→ **Description of the task**: Would you repeat word for word the lines of the listing that follows, from the one with "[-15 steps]" up to and including the one with "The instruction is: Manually", and leave out the images?

==================================================

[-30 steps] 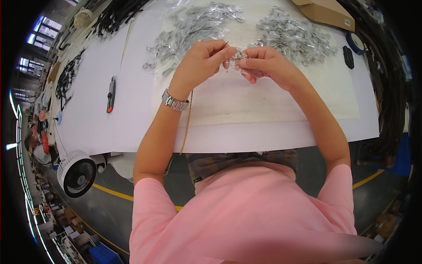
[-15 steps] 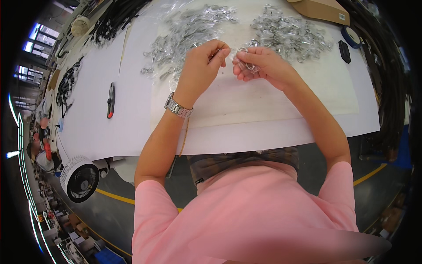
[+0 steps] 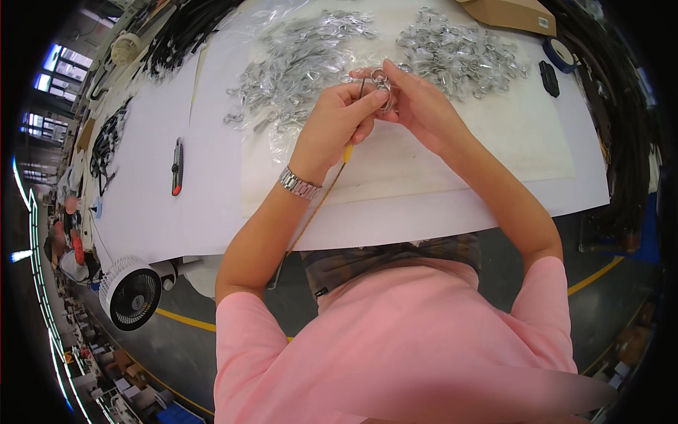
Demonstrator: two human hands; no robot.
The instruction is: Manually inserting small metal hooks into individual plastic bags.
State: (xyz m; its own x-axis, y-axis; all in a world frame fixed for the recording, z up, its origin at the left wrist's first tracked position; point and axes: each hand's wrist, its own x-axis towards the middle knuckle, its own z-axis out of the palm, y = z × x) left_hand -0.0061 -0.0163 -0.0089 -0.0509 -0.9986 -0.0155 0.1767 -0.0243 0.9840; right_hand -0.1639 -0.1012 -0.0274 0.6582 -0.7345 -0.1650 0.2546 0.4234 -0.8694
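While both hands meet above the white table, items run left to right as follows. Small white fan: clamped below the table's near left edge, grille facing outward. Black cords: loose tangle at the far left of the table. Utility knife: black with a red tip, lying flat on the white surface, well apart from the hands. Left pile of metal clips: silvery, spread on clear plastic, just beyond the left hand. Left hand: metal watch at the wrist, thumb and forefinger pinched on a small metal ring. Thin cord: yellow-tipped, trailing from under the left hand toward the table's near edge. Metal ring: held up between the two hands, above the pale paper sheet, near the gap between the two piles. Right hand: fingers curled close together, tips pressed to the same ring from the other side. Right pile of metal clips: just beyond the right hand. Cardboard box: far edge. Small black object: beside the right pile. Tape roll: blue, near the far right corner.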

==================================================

→ **Written answer**:
[-15 steps] 
[+0 steps] 
Demonstrator: two human hands; no robot.
The instruction is: Manually inserting small metal hooks into individual plastic bags.

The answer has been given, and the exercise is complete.